### PROBLEM DESCRIPTION
If a line in the data holds the string "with", list it.

### GIVEN MATERIAL

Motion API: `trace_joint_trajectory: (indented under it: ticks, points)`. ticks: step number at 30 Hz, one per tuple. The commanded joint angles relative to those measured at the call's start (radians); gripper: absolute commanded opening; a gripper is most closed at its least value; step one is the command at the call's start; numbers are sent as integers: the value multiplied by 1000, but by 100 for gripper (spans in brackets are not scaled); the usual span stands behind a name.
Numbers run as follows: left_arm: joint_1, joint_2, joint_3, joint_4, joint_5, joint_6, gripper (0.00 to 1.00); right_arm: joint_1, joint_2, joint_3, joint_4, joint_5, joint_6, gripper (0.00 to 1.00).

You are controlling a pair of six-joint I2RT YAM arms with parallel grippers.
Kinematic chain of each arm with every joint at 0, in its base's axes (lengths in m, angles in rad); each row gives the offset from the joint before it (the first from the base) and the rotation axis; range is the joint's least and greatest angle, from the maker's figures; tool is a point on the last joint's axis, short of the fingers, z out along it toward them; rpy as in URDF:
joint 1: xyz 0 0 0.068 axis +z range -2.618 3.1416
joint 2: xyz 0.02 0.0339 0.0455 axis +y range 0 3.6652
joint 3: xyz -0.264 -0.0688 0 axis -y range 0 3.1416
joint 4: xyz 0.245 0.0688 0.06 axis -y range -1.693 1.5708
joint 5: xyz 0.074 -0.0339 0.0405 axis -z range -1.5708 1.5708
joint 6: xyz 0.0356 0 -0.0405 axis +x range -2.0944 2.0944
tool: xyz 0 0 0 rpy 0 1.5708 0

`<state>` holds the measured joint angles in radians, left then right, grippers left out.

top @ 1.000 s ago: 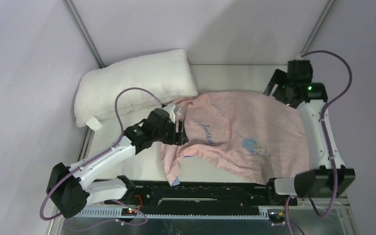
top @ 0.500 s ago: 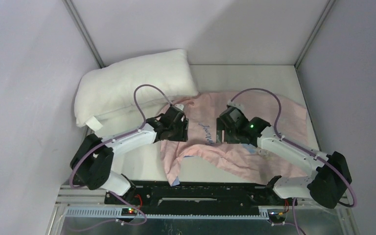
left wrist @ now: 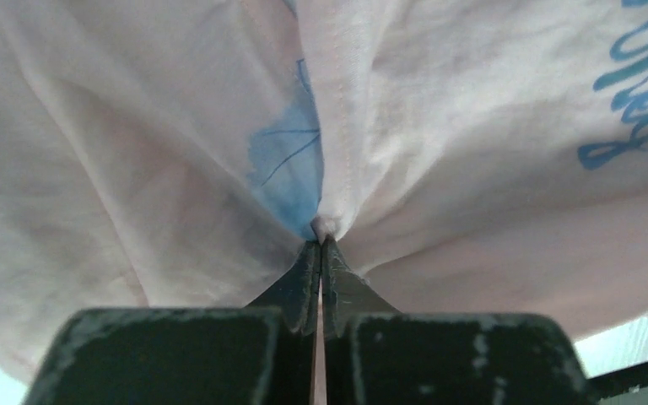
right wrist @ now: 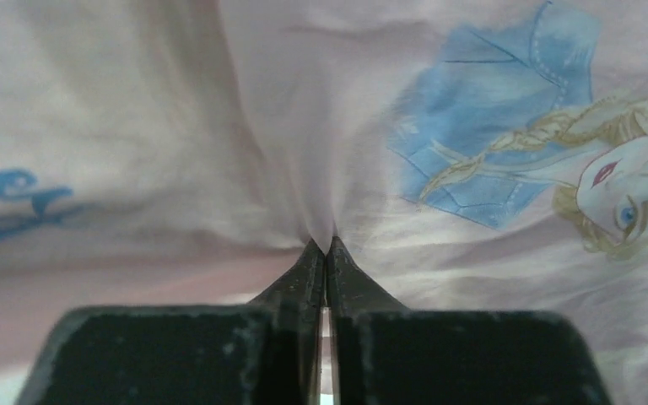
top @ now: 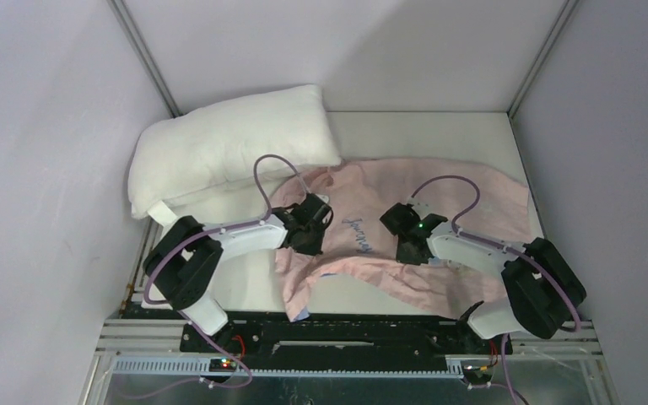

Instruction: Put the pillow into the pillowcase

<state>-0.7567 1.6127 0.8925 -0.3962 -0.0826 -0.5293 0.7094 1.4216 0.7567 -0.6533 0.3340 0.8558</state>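
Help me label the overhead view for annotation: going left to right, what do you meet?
From the left: pillow → left gripper → blue Journey lettering → right gripper. The pillowcase spans under both grippers, so it is left out.

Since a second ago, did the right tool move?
Yes. The right tool came from the table's far right corner, leftward and nearer, onto the middle of the pillowcase.

2 arms reaching low, left tool [left wrist: 321,243] pinching the pillowcase [top: 464,198], right tool [right wrist: 326,247] likewise
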Motion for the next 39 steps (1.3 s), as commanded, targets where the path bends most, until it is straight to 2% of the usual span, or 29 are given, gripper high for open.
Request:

### COMPLETED TASK
You are controlling a pair of six-joint I2RT YAM arms with parallel grippers.
Kinematic chain of each arm with every joint at 0, in its base's axes (lengths in m, angles in rad); each row gives the offset from the joint before it (the first from the base) and the rotation axis; range is the joint's least and greatest angle, from the maker's figures; tool is a point on the last joint's axis, short of the fingers, z out along it toward them; rpy as in URDF:

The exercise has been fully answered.